You inspired me to go do a little digging (literally) and I came up with this lol

I found a hairball and it seems to be held togther by presumebly by fecal matter. I dunno my money is it comes out the rear lol.

As far as you impactation goes did they pinpoint it on rodent fur?
Have you double checked your baskin temps lately?
I dont use rodents heavily most of the time but when that's all I have then my tegus will get their fair share. I always try to keep my basking temps on the higher sides of the range to avoid digestion probelms.


----------



## redtail2426 (Jan 2, 2008)

Yeah I would have to say not to feed rodents to often especially when they are smaller because all that undigestable fur just looks like a good recipe for impaction.


----------



## DaveDragon (Jan 2, 2008)

AB^ said:


> I found a hairball and it seems to be held togther by presumebly by fecal matter. I dunno my money is it comes out the rear lol.


This was all fur.



AB^ said:


> As far as you impactation goes did they pinpoint it on rodent fur?

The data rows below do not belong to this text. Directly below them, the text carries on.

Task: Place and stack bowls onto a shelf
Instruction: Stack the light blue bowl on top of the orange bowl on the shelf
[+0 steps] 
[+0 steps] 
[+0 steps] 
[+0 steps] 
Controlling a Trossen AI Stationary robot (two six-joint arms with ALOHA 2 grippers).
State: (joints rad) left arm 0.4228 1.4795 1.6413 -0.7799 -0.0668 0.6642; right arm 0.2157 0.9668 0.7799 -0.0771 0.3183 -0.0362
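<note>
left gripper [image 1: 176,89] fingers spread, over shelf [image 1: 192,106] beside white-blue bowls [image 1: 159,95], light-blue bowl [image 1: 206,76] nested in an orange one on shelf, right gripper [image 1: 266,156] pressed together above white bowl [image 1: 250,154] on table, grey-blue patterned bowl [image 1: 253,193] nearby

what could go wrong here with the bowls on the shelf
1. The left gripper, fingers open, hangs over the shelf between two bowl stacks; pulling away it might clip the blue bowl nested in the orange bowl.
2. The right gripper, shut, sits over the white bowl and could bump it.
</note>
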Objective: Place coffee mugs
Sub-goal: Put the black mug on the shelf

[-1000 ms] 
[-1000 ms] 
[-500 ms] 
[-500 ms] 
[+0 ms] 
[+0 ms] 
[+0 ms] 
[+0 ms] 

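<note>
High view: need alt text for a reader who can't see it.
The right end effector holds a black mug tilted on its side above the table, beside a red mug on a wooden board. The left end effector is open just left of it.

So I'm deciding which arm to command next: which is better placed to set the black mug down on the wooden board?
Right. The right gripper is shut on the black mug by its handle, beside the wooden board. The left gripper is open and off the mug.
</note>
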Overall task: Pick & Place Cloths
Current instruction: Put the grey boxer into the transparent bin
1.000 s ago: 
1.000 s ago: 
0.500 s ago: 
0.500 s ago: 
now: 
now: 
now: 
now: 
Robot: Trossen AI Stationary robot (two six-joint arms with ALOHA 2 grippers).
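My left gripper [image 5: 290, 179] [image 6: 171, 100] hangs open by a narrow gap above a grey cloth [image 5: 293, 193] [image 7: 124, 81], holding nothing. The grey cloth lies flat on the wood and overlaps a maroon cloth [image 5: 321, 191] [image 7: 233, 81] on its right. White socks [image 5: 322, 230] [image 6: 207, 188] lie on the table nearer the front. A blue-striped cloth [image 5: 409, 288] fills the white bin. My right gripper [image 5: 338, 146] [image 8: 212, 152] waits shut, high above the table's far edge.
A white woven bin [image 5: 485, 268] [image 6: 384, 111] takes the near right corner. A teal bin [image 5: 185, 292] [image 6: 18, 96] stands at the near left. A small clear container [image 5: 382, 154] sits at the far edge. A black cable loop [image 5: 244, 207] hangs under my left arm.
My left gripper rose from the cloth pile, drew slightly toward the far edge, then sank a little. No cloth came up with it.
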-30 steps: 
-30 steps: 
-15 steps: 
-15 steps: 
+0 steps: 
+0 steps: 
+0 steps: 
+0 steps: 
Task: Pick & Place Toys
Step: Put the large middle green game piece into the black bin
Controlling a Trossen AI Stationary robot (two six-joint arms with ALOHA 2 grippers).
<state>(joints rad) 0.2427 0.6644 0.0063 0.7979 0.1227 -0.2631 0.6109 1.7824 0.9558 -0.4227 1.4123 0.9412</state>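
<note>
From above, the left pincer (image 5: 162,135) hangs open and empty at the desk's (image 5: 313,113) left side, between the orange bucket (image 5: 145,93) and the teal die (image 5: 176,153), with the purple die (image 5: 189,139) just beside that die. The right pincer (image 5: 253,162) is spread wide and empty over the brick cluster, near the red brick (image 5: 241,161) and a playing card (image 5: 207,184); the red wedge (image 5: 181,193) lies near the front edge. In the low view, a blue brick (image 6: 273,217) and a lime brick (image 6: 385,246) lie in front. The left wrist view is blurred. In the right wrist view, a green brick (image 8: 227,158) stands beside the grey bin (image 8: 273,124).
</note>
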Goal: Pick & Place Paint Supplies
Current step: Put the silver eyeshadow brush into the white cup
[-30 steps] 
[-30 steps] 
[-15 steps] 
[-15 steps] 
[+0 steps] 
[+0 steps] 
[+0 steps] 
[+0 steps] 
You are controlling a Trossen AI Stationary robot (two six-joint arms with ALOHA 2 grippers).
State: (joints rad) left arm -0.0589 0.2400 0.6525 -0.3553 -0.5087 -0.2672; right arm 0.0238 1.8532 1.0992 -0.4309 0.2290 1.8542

I think he was backed up from eating too much too often. I gave him a bowl of fruit & veggies every day and he'd clean it! Rodent once a week.




AB^ said:


> Have you double checked your baskin temps lately?


I'll check again tomorrow. He's under a 75W halogen. He's about 14" to 16" from it. Should be upper 90's.



AB^ said:


> I dont use rodents heavily most of the time but when that's all I have then my tegus will get their fair share. I always try to keep my basking temps on the higher sides of the range to avoid digestion problems.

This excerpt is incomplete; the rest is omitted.